Un grupo de aproximadamente veinte aficionados increpó a jugadores, directivos y empleados del club hispalense, primero en el aeropuerto de San Pablo y luego a la salida de la Ciudad Deportiva, donde los futbolistas habían acudido a recoger sus vehículos. Agentes de la Policía Nacional impidieron que los hechos escalaran.
En respuesta, la patronal del fútbol profesional anunció que emprenderá acciones legales.
"LaLiga va a proceder a denunciar los graves hechos producidos en el día de ayer en Sevilla, así como otros de los que ha tenido conocimiento, ejercitando las acciones oportunas por las vías jurisdiccionales competentes y colaborando con las autoridades y con las Fuerzas y Cuerpos de Seguridad para la identificación de los responsables", señaló el organismo en un comunicado.
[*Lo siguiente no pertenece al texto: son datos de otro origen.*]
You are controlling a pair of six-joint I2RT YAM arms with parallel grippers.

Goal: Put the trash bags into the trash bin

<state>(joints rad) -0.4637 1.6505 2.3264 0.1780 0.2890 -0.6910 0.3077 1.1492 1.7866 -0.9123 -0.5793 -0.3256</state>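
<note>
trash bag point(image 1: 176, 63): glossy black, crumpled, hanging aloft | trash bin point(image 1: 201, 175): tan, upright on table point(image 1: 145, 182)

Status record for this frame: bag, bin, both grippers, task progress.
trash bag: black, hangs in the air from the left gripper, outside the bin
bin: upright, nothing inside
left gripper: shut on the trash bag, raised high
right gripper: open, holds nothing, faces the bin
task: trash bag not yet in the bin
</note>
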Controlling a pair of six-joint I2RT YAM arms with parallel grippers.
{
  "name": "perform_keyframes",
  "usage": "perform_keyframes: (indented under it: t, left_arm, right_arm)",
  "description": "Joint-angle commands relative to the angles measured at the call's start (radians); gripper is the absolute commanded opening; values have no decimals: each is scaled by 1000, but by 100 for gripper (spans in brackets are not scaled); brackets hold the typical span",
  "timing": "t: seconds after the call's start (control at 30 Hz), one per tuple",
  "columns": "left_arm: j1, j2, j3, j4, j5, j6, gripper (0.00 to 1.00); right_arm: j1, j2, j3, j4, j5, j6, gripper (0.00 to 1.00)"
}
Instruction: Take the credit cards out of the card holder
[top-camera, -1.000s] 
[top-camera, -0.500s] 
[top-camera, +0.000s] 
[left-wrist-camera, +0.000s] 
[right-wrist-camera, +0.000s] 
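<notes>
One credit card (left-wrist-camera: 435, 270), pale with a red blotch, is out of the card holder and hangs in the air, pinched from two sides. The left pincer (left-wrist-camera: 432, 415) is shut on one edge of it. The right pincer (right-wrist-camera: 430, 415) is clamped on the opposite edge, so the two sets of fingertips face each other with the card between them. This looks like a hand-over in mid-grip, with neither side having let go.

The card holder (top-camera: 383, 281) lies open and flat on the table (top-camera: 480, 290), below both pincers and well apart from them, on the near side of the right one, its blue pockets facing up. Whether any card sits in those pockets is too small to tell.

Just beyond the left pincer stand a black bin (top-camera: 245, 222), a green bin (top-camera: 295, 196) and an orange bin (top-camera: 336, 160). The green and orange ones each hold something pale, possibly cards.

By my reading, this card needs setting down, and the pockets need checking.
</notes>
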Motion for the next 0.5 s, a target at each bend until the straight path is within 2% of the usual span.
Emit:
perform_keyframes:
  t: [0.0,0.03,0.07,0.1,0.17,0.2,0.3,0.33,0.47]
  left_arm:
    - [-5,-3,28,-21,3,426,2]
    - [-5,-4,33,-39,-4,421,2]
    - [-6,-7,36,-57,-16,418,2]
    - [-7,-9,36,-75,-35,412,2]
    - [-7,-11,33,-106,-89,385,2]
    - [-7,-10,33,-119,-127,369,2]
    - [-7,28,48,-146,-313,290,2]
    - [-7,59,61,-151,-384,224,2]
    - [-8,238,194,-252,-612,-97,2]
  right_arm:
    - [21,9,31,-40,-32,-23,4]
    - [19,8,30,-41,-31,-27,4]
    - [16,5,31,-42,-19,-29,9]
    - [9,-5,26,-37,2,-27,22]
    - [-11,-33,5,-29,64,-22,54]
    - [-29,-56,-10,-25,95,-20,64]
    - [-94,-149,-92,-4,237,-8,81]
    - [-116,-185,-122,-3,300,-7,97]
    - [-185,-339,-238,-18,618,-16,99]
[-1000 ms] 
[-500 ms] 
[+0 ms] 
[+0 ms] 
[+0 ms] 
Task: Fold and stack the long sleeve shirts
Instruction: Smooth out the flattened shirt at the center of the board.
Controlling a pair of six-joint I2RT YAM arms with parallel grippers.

LaLiga también fue categórica en su mensaje respecto a los límites de la crítica dentro del fútbol.
"La discrepancia, la exigencia y el descontento pueden formar parte del fútbol. Las amenazas, los insultos graves, los deseos de muerte, el señalamiento personal y cualquier forma de hostigamiento o amedrantamiento, no tienen cabida ni en el deporte ni en una sociedad democrática", expresó.
"Quien traspasa la línea de la crítica y entra en la amenaza, la intimidación o el acoso deja de actuar como aficionado y pasa a actuar como violento. Y frente a los violentos, LaLiga actúa y actuará", concluyó.
Con la derrota ante Real Oviedo, Sevilla encadena tres caídas consecutivas y se ubica en la decimoséptima posición con 31 puntos, a solo dos de los puestos de descenso.
Por detrás figuran Elche (29 puntos), Levante (26) y el propio Real Oviedo (24). Fue además el primer partido del español Luis García Plaza en el banco andaluz, tras la destitución del argentino Matías Almeyda el pasado 23 de marzo.